Impact Factor: 7.065

ICV - 79.57

Abstract

DIABETIC NEUROPATHY: OXIDATIVE STRESS AND NEUROINFLAMMATION

*Monalisa Debnath and Dr. Shruti Agrawal

ABSTRACT

Diabetic neuropathy associated microvascular complications are the most painful, disabling and fatal outcomes with an aetiology of oxidative stress and neuroinflammation; acting as pathophysiological triggers damaging the peripheral nerves and brain cells. It progresses with decreased nerve functionality and nerve blood perfusion that may result in permanent neuronal damage. The clinical manifestations include numbness, burning, tingling sensation and intractable pain. Neuroinflammation initiates pathogenesis resulting in various brain diseases, including not only acute but also neurodegenerative mental disorders. Numerous epidemiological studies have documented an increase in plasma levels of inflammatory markers like CRP, IL-6 and TNF-α along with many other molecules like transforming growth factor-β (TGF-β), MCP1 or LP-PLA2 among patients with metabolic syndromes.
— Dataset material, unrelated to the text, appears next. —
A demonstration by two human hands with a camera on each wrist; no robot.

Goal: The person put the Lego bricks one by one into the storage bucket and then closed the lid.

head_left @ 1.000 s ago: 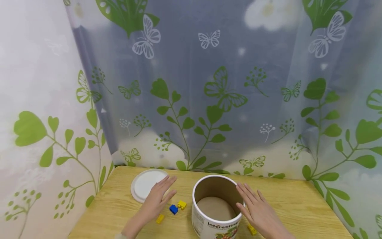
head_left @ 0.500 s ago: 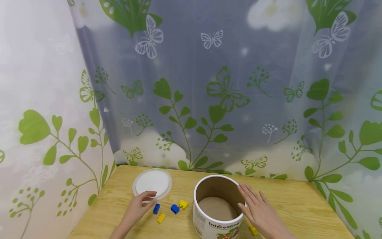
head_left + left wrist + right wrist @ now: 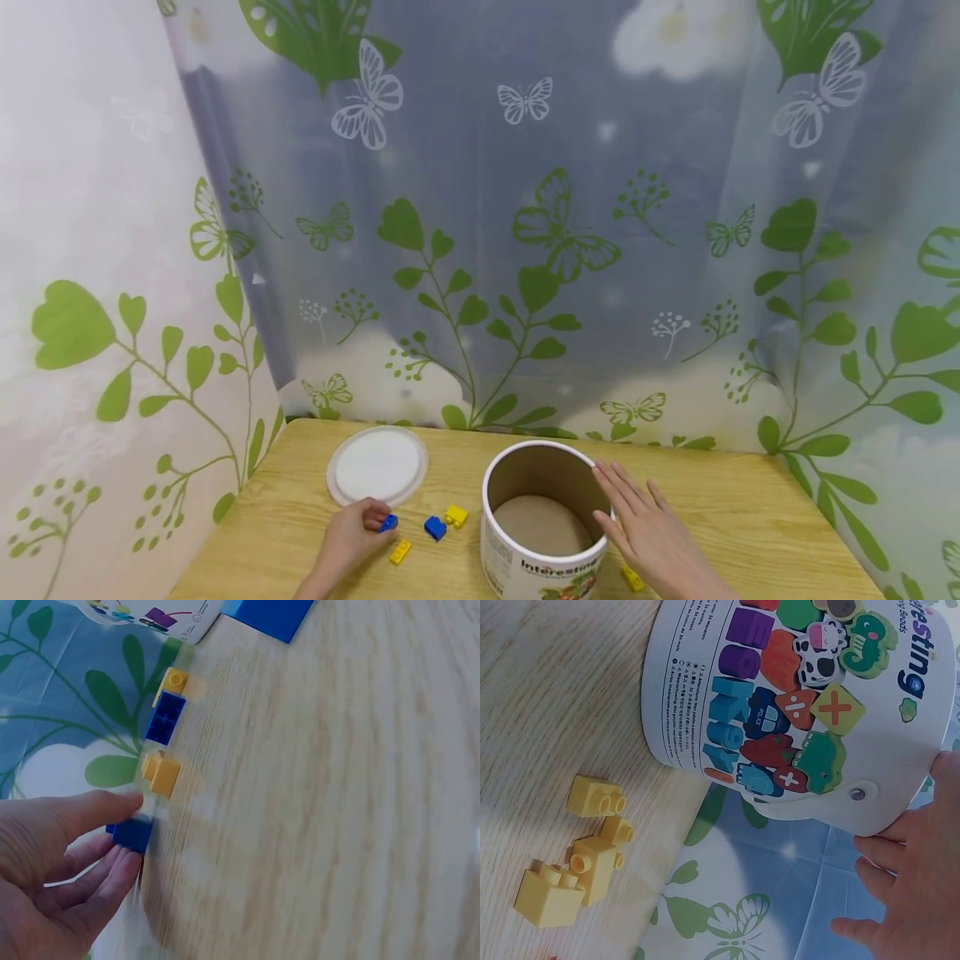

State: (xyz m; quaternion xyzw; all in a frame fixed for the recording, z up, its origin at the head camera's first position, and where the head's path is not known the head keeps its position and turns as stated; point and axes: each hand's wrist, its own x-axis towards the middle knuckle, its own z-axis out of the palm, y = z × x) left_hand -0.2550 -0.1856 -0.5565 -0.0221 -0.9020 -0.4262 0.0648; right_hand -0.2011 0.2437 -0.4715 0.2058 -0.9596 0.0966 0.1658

Some of the major pathways that play a crucial role in the progression of diabetic neuropathy include polyol pathway, advanced glycation end products, altered activity of (Na⁺-K⁺)ATPase, poly-ADP ribose polymerase (PARP) over-activation and cyclo-oxygenase-2 activation. Nerve cells are prone towards hyperglycaemic injury as neuronal glucose uptake is based on external glucose concentration that is found to be 4-5 folds higher among the diabetic subjects. Drugs like chemical chaperons-trimethylamine oxide and 4- phenyl butyric; peroxynitrite decomposition catalysts, PARP inhibitors; and antioxidants like 𝛼-lipoic acid and N-acetyl cysteine have been found to target oxidative stress inflammatory pathways thus improving the sensorimotor and functional deficits associated with diabetic neuropathy. Still, a lot of work is warranted to further elucidate the cross talk of oxidative stress, mitochondrial dysfunction, and inflammation in the pathophysiology of diabetic neuropathy.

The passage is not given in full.